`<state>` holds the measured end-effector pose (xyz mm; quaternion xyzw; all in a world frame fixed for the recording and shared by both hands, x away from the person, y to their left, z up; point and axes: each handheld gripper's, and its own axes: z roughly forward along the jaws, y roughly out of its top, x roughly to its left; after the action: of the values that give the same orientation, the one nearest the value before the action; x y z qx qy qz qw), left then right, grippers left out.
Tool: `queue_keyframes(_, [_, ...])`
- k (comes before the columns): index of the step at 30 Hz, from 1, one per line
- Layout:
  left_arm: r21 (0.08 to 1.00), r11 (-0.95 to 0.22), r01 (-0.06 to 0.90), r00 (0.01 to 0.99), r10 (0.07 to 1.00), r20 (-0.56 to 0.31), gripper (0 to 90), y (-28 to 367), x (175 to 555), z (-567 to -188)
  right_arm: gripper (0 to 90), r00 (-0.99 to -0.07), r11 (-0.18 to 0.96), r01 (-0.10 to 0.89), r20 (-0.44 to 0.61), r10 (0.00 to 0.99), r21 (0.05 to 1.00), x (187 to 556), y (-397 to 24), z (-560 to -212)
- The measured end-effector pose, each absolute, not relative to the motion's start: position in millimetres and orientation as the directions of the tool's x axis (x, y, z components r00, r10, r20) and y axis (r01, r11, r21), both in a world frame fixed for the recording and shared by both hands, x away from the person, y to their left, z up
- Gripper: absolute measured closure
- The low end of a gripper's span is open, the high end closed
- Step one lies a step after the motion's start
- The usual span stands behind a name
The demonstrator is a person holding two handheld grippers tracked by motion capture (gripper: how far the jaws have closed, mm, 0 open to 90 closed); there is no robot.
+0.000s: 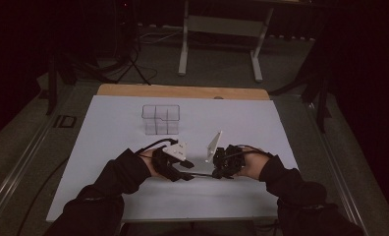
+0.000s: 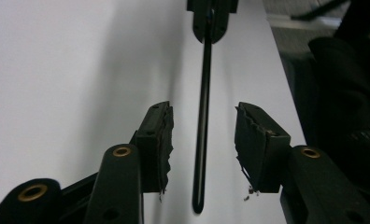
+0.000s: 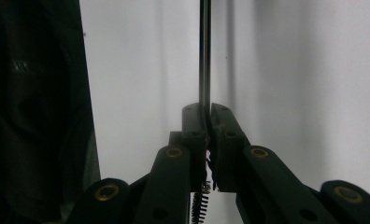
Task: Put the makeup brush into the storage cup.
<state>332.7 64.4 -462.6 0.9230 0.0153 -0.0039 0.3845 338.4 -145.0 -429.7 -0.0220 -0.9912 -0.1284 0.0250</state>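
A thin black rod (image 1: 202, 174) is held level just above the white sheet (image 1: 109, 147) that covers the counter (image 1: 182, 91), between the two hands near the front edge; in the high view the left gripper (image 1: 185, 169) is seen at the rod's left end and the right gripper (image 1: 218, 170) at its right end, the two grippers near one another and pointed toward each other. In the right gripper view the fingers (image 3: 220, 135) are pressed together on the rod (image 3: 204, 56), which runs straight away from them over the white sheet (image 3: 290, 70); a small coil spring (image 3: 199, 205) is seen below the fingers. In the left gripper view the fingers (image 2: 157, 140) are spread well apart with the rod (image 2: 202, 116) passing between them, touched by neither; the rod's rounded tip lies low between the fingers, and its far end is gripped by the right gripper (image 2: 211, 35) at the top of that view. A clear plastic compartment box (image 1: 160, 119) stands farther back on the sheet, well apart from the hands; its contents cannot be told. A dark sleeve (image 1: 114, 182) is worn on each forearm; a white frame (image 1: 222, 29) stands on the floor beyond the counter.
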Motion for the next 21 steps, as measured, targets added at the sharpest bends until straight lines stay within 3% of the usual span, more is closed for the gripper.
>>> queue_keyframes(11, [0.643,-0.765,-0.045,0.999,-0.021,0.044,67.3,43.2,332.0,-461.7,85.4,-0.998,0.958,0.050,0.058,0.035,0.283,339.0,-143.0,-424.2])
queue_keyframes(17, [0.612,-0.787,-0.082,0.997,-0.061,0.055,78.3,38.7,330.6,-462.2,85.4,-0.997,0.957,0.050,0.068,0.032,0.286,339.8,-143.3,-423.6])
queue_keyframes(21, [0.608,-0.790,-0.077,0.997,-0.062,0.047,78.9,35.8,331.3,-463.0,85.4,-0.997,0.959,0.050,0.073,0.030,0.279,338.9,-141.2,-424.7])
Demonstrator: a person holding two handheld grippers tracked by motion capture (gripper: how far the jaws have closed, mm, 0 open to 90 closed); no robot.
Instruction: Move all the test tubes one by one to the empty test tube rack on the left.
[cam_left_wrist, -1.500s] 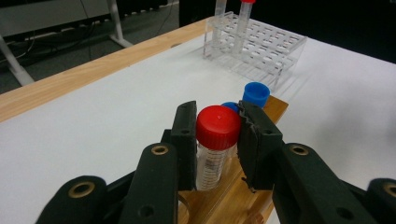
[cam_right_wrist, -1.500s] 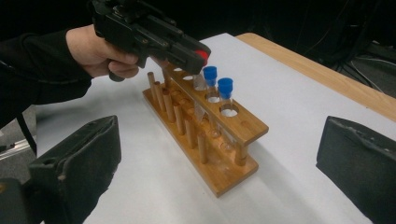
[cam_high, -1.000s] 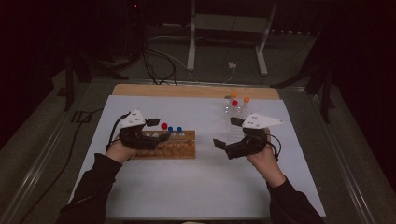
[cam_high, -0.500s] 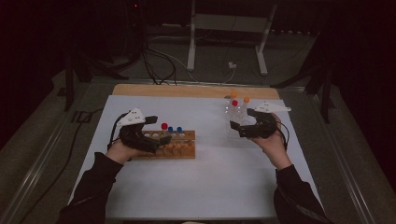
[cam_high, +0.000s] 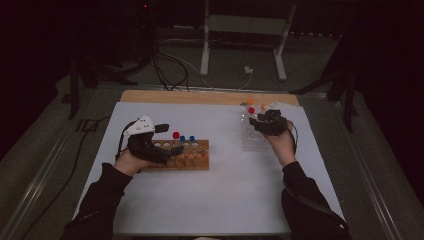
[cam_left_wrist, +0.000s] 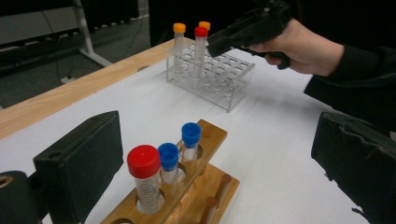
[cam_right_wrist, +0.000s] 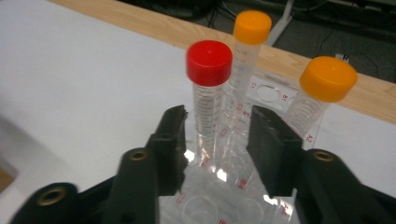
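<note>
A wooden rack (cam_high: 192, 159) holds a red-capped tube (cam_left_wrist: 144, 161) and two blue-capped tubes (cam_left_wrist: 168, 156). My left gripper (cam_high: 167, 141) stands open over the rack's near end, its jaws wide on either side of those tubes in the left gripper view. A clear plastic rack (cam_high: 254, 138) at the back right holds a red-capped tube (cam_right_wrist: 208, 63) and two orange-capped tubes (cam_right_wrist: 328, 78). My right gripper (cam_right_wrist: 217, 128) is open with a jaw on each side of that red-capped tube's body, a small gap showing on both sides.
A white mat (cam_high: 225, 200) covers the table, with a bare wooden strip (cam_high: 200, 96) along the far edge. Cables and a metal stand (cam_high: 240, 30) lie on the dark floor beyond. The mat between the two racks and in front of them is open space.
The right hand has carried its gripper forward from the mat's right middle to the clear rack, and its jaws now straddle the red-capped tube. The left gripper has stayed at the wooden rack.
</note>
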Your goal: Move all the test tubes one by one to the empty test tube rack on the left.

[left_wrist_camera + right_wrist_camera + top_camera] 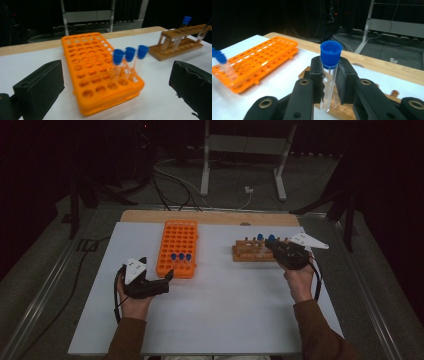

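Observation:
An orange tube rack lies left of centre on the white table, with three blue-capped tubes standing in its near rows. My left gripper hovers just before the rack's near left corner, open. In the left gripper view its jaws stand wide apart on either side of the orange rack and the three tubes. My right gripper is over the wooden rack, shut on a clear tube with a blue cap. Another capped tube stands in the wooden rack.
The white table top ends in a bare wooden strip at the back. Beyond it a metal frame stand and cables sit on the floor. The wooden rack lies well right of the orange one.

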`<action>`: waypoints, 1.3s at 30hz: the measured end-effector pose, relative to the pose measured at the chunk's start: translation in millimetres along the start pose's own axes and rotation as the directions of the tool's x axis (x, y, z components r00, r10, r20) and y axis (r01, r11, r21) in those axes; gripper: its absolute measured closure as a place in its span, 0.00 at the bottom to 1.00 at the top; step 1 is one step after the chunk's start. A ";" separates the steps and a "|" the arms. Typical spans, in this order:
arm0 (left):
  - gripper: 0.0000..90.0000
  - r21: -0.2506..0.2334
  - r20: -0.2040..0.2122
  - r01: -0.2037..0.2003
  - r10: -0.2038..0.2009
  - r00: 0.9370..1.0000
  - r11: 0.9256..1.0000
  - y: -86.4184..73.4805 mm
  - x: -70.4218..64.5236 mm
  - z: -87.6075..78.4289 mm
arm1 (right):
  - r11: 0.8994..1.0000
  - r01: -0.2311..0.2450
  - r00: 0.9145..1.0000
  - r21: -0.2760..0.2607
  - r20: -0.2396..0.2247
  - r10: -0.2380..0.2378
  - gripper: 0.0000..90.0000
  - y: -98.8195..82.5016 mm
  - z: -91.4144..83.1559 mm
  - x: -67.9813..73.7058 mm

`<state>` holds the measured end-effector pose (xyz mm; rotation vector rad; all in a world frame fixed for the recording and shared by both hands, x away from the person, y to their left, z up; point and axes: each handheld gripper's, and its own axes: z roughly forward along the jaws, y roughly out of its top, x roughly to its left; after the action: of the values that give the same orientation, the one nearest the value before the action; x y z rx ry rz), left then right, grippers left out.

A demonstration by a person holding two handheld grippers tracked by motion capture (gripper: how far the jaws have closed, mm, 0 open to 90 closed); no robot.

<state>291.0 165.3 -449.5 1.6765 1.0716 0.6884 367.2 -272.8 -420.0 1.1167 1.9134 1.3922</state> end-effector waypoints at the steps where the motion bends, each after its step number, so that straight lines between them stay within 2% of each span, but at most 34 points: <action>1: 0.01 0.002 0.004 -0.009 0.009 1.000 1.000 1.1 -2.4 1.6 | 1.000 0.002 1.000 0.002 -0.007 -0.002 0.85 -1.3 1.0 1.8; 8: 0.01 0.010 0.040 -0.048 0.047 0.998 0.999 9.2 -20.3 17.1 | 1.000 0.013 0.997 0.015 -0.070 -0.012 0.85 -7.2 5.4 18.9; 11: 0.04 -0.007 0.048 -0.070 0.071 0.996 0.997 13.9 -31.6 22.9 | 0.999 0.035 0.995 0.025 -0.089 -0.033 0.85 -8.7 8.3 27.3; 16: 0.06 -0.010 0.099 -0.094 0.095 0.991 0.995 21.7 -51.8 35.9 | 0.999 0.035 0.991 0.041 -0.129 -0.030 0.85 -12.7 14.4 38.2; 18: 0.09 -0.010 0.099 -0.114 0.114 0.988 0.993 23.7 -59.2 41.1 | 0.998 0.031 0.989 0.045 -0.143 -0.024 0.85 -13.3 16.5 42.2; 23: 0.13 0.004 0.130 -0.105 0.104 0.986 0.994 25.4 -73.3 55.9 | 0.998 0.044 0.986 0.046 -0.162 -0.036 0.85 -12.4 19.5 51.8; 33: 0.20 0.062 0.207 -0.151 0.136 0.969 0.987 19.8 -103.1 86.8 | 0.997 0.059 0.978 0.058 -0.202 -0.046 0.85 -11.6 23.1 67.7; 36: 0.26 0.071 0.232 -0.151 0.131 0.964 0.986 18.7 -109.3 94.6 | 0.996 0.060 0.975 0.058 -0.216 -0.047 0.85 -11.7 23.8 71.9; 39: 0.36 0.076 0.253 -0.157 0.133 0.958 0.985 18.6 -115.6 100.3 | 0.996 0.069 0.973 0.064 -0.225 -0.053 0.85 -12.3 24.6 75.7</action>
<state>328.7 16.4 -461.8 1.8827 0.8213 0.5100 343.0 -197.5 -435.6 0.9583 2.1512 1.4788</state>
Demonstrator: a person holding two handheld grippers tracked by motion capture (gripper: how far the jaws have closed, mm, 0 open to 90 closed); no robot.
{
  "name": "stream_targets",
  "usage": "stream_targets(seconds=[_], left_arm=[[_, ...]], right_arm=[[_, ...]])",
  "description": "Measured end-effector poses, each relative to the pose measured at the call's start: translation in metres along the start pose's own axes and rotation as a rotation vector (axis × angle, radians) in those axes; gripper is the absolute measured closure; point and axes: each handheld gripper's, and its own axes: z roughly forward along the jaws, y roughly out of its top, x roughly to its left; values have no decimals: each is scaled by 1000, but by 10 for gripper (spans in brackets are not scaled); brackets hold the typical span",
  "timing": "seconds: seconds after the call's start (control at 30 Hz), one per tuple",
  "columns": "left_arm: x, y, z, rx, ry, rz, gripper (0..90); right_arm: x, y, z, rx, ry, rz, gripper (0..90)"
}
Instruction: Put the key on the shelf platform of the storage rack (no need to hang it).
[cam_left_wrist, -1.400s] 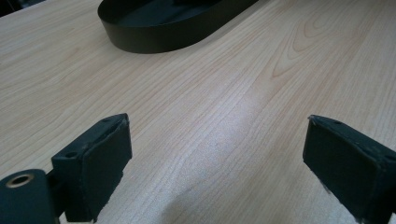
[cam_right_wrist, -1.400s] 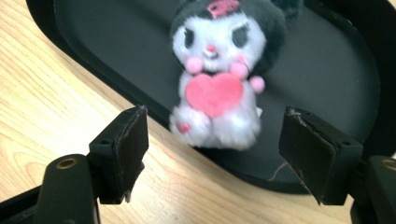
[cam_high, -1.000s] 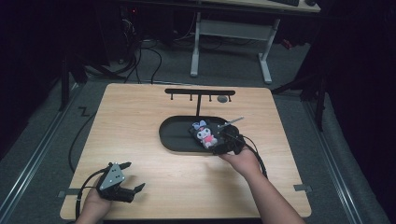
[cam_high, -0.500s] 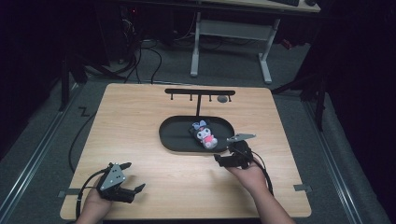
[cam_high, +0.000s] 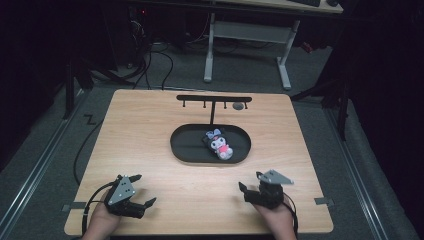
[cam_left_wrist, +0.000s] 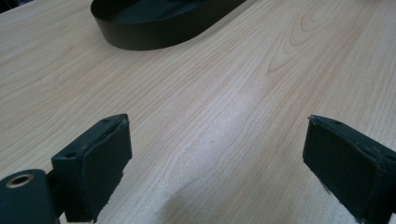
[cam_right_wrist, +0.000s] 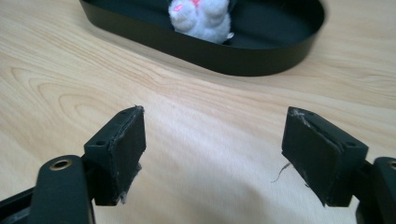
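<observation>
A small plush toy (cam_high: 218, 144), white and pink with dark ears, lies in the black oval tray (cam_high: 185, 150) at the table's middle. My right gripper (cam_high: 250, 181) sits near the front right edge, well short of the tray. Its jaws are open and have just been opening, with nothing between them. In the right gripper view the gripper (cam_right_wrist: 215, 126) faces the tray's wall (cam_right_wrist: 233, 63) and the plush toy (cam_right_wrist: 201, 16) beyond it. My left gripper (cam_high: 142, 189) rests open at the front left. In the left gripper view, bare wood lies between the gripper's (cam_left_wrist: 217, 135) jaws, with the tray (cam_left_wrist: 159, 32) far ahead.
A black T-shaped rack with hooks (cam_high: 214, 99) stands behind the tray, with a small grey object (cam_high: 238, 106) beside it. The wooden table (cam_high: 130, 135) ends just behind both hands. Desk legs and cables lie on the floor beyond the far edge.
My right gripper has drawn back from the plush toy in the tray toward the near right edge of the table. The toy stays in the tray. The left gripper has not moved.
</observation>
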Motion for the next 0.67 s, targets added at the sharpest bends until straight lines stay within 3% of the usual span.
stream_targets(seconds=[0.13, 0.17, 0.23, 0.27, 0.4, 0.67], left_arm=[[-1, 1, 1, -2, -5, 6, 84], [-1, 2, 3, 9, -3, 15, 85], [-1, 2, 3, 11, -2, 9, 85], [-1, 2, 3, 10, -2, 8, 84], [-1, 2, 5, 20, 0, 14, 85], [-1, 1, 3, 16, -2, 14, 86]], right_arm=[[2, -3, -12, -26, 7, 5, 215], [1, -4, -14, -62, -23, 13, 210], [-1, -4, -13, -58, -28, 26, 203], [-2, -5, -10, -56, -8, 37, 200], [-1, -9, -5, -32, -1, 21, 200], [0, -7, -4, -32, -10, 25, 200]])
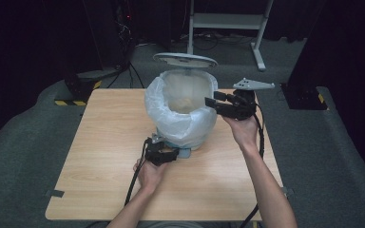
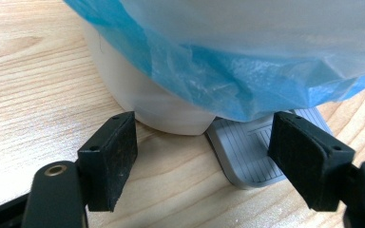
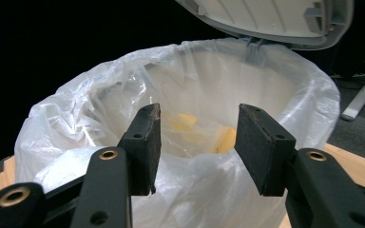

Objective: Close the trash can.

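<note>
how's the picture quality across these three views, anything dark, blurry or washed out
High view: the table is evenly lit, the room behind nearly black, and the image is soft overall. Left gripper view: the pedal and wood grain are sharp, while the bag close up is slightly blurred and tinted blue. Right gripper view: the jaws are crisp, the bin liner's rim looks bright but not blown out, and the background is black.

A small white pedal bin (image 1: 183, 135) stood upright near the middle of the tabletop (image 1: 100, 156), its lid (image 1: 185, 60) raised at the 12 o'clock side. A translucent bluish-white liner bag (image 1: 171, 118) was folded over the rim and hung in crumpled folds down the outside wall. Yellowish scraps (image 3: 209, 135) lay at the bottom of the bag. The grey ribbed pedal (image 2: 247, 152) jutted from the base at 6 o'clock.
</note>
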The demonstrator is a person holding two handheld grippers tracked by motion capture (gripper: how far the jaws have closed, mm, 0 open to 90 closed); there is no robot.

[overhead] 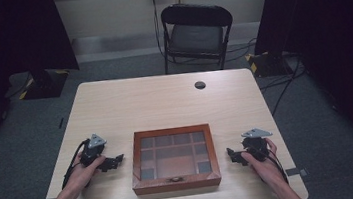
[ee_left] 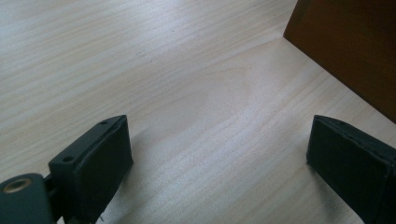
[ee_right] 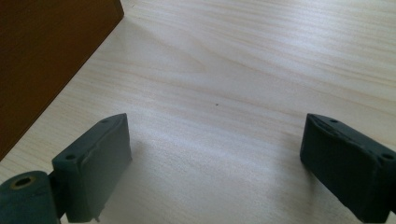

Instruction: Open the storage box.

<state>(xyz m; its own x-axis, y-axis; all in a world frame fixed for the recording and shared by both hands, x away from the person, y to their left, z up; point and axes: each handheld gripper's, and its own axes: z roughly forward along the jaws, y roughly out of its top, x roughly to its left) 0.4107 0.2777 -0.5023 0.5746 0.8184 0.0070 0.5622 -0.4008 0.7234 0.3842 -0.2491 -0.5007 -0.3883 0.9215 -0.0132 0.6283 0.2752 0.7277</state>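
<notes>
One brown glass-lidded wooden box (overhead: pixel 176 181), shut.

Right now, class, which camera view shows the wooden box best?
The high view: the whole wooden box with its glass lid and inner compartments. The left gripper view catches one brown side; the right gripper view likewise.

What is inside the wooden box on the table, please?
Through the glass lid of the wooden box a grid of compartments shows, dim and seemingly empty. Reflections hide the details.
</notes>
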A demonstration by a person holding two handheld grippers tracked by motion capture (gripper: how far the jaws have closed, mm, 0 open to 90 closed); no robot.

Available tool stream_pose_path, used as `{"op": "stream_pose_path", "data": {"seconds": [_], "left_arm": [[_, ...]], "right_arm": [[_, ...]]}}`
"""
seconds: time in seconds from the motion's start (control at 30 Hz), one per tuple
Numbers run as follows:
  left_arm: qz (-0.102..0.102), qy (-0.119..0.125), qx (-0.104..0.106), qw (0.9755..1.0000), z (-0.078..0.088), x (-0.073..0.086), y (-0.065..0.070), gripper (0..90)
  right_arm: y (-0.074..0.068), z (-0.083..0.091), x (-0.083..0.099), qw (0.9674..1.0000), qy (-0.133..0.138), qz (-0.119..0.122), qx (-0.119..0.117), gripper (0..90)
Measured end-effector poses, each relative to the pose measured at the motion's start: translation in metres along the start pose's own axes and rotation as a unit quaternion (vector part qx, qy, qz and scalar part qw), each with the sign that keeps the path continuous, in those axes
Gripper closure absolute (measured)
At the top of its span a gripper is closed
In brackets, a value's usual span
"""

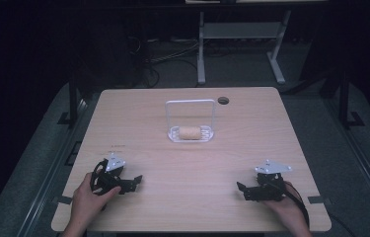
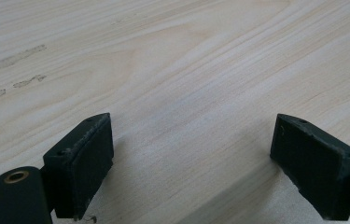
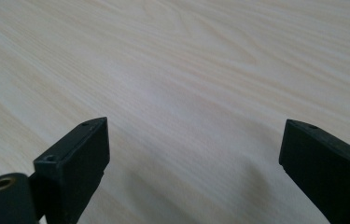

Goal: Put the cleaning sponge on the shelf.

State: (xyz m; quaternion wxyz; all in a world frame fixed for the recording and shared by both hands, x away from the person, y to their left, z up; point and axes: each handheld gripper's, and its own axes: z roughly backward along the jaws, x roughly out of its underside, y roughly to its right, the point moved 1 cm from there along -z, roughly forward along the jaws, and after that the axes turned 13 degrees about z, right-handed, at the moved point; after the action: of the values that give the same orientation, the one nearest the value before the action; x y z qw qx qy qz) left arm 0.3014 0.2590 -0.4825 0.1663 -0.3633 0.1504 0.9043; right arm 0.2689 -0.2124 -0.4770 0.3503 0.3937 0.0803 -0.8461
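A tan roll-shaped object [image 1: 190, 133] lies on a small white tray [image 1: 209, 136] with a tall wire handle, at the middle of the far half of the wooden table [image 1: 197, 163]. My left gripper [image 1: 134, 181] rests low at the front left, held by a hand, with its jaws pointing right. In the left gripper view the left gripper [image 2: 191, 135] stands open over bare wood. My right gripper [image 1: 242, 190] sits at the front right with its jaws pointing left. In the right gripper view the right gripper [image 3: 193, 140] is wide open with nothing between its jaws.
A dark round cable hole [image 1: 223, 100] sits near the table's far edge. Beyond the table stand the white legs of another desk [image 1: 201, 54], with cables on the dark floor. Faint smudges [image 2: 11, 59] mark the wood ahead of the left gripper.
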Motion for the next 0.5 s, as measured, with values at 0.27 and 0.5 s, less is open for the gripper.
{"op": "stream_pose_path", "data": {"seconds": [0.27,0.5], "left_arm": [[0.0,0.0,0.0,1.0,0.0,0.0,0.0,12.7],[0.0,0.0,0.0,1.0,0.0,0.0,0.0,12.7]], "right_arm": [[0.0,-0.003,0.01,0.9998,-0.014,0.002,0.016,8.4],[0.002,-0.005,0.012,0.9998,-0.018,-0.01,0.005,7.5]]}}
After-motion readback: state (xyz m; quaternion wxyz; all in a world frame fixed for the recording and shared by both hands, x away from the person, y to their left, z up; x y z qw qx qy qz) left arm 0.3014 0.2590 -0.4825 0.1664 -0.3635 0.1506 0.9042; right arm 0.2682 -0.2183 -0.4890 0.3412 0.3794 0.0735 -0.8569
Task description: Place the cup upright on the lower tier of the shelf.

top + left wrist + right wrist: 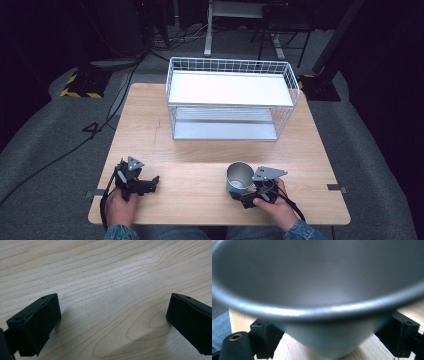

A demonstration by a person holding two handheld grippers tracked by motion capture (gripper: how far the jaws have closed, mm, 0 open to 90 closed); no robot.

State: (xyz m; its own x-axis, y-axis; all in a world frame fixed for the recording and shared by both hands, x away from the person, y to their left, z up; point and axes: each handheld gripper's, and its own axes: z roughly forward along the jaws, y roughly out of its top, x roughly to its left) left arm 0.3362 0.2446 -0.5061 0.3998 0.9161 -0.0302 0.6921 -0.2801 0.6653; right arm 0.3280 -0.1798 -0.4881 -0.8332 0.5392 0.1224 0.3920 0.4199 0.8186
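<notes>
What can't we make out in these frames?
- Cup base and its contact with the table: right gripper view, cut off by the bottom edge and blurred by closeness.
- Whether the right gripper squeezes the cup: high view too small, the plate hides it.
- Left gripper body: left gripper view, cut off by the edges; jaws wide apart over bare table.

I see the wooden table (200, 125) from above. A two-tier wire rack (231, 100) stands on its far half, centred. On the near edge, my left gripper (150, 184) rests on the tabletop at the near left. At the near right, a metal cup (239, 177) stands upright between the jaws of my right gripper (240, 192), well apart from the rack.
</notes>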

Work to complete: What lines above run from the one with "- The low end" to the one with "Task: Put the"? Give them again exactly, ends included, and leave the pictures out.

Reply:
- The low end of a gripper's span is open, the high end closed
- Step one lies a step after the motion's start
- The usual span stands behind a name
The demonstrator is a person holding two handheld grippers tracked by motion capture (gripper: how far the jaws have closed, mm, 0 open to 90 closed); there is no robot.
+0.000s: 
+0.000s: 
+0.000s: 
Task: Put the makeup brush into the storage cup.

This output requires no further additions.